Le 6 mai 2018 se dérouleront en Tunisie les premières élections municipales libres depuis l’indépendance du pays en 1956. En 1957 la Tunisie organisait en effet ses premières élections municipales en tant que pays souverain, élections qui se répèteraient certes tous les cinq ans mais dans le cadre d’un suffrage universel contrôlé et le plus souvent tronqué par le pouvoir central et son parti quasi unique et dominant.

C’est désormais dans un cadre constitutionnel nouveau et un environnement pluraliste et démocratique que les Tunisiens seront amenés à choisir pas moins de sept mille conseillers municipaux parmi des listes proposées par les partis politiques, mais aussi parmi les candidats indépendants soutenus par la société civile.

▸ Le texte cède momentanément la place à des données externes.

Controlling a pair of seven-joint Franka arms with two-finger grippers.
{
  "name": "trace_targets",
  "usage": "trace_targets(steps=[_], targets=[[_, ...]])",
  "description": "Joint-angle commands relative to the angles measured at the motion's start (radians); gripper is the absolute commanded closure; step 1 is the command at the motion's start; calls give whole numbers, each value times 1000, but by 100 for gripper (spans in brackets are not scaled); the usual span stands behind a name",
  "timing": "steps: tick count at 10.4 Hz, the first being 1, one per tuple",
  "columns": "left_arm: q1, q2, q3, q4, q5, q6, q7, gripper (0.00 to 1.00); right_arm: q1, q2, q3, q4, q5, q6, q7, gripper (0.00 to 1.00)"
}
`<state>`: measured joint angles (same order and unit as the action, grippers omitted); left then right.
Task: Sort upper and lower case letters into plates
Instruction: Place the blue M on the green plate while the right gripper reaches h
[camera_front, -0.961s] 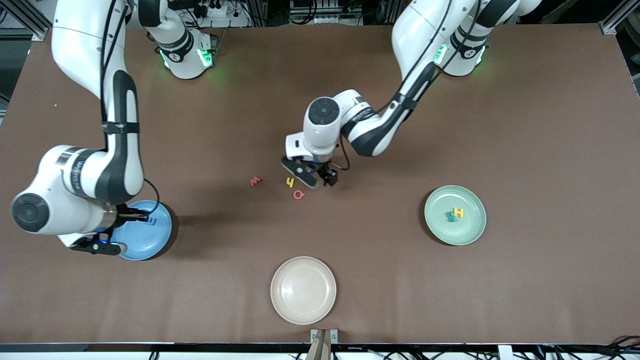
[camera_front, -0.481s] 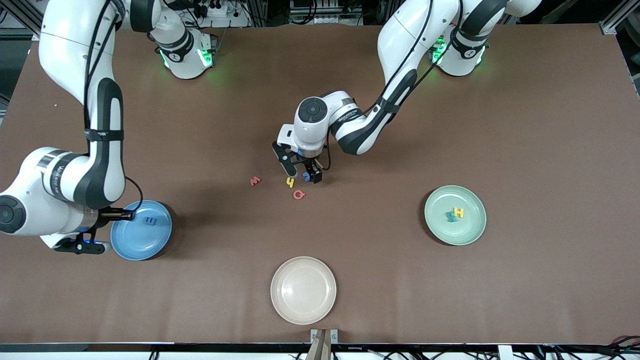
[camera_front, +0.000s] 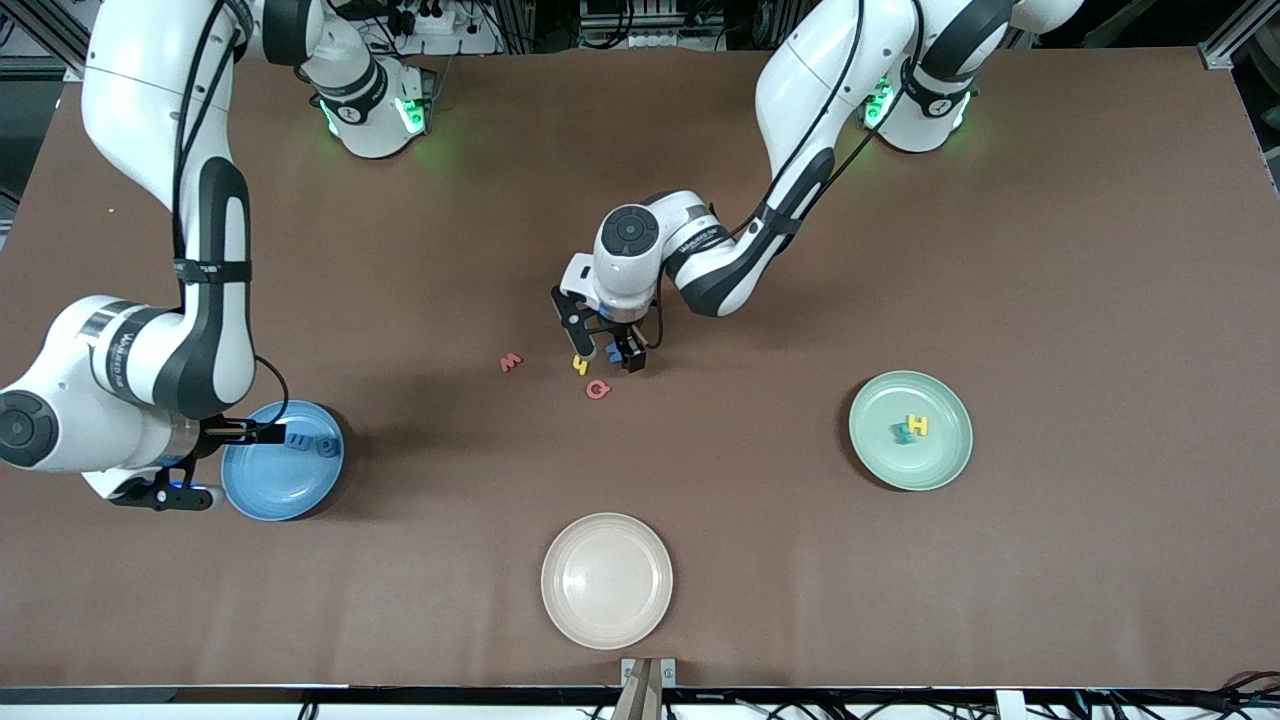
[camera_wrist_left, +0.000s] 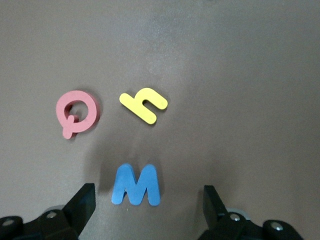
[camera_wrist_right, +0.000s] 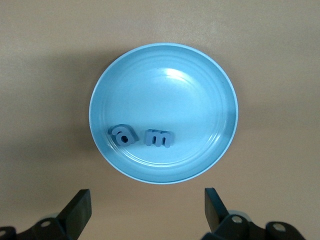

Des élections sur fond de crise politique

Près de deux ans ont passé depuis la mise en place de l’actuel gouvernement, dit « d’union nationale », fruit d’un compromis entre les deux partis majoritaires (Nahda et Nida) au sein de l’Assemblée des Représentants du Peuple (ARP) et soutenu par des formations politiques à la fois représentées et non représentées à l’ARP ainsi que par les centrales syndicales ouvrière (UGTT) et patronale (UTICA). Ce compromis, intitulé « accord de Carthage » fixait un certain nombre de priorités à ce gouvernement d’union nationale et lui imposait un rythme dans l’accomplissement de ses objectifs. À la tête de ces priorités figurait la lutte contre la corruption. Quelques coups d’éclat, notamment avec l’arrestation de certains des « barons de l’informel » ont permis au Chef du gouvernement de construire auprès de l’opinion publique un capital de sympathie et de confiance qui s’est traduit par des sondages favorables et une ambition renouvelée.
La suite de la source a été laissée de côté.